How to complete this task: For each line below that holds "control", return the line as it stands.

The records:

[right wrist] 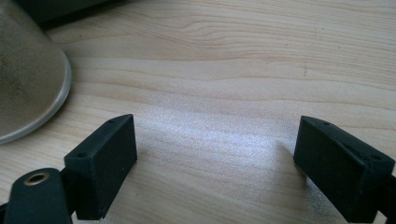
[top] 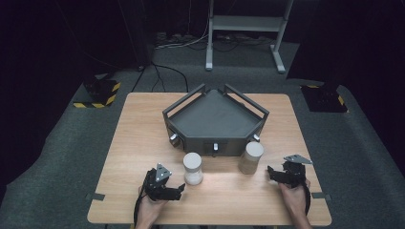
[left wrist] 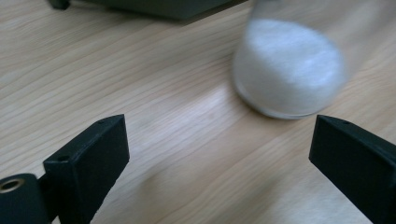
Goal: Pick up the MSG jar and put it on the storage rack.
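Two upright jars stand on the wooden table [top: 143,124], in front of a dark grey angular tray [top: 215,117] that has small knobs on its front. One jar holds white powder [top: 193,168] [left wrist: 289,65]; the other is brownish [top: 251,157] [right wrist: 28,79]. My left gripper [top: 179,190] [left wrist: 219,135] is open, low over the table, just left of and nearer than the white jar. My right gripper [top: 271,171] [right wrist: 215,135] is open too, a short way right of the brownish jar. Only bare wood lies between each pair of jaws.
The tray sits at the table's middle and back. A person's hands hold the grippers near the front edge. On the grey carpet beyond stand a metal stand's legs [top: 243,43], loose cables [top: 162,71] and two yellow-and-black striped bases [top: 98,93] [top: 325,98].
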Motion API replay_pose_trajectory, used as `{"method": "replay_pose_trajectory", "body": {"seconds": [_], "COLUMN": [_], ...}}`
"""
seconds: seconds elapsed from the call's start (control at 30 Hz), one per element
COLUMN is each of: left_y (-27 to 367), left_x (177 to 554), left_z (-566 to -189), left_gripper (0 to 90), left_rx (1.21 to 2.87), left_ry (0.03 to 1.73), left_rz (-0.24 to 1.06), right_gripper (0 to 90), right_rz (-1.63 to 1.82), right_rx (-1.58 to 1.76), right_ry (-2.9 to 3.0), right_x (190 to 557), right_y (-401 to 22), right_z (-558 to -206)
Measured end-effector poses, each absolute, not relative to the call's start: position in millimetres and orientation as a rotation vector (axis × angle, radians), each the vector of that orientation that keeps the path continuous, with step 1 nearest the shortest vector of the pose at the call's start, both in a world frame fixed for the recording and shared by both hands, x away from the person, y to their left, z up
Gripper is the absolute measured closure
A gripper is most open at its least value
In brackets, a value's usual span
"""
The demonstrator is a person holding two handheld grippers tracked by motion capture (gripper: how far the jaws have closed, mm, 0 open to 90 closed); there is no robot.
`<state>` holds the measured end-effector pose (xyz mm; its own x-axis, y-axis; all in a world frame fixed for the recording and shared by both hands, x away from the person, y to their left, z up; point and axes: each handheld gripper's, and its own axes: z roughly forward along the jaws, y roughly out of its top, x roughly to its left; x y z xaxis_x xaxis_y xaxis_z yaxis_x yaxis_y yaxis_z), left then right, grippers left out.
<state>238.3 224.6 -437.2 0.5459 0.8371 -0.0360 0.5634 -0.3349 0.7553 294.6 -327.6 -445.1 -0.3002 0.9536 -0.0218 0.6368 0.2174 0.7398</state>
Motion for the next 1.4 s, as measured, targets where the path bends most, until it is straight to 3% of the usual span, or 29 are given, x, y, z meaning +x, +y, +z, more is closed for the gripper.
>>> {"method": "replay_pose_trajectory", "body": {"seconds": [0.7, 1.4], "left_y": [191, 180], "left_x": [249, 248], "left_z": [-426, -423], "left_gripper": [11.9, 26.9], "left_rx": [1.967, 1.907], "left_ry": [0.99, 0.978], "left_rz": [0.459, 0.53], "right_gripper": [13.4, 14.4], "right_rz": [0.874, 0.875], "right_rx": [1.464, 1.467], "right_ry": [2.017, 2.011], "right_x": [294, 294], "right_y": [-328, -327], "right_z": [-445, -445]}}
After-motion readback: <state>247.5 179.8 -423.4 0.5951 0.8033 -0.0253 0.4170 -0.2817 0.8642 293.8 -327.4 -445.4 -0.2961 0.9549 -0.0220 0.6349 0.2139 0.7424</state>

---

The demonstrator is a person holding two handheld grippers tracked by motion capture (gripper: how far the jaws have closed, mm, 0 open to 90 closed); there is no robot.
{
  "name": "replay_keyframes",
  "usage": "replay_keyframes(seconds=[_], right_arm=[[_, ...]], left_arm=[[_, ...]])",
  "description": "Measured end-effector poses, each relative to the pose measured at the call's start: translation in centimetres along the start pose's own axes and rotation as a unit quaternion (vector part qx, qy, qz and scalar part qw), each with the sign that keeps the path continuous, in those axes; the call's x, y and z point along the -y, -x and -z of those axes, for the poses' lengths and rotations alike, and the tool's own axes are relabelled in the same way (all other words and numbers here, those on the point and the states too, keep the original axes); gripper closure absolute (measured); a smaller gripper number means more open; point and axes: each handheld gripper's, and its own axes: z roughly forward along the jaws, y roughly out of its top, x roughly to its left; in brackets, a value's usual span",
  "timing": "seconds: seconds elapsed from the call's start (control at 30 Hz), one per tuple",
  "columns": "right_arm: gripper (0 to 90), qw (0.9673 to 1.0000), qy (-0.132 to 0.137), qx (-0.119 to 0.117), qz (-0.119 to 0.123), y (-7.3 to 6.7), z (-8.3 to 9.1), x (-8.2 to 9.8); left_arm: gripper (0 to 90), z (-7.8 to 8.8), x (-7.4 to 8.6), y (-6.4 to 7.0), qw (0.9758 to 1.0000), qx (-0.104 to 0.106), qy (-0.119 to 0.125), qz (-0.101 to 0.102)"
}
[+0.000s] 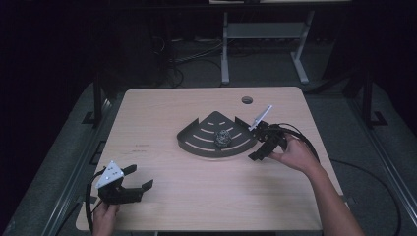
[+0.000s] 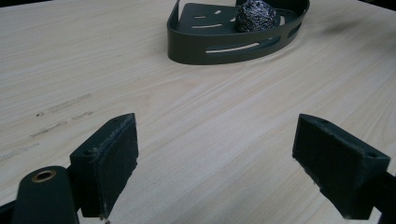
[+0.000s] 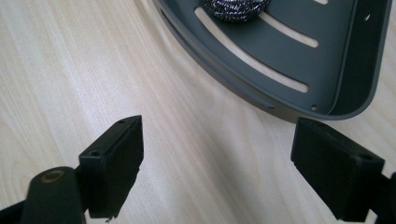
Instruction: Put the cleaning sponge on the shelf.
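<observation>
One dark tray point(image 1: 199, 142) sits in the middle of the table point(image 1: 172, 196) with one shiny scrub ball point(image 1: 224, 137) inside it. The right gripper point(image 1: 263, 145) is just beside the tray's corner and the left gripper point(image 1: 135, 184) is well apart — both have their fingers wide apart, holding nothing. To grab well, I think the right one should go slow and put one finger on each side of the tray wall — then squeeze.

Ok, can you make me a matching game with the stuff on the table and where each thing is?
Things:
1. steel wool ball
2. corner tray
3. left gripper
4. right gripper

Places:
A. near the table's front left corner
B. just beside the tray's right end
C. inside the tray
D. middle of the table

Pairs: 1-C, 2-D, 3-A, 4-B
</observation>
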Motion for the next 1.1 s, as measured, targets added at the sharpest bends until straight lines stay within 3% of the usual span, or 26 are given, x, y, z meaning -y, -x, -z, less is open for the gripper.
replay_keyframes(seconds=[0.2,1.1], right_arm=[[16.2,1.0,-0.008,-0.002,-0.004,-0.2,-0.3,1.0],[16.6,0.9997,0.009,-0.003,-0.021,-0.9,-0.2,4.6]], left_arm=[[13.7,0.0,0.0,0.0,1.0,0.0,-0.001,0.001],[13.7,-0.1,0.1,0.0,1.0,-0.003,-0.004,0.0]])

Solution to the exercise:
seconds: seconds elapsed from the call's start (control at 30 Hz), one per element
  "timing": "seconds: seconds elapsed from the call's start (control at 30 Hz), one per tuple",

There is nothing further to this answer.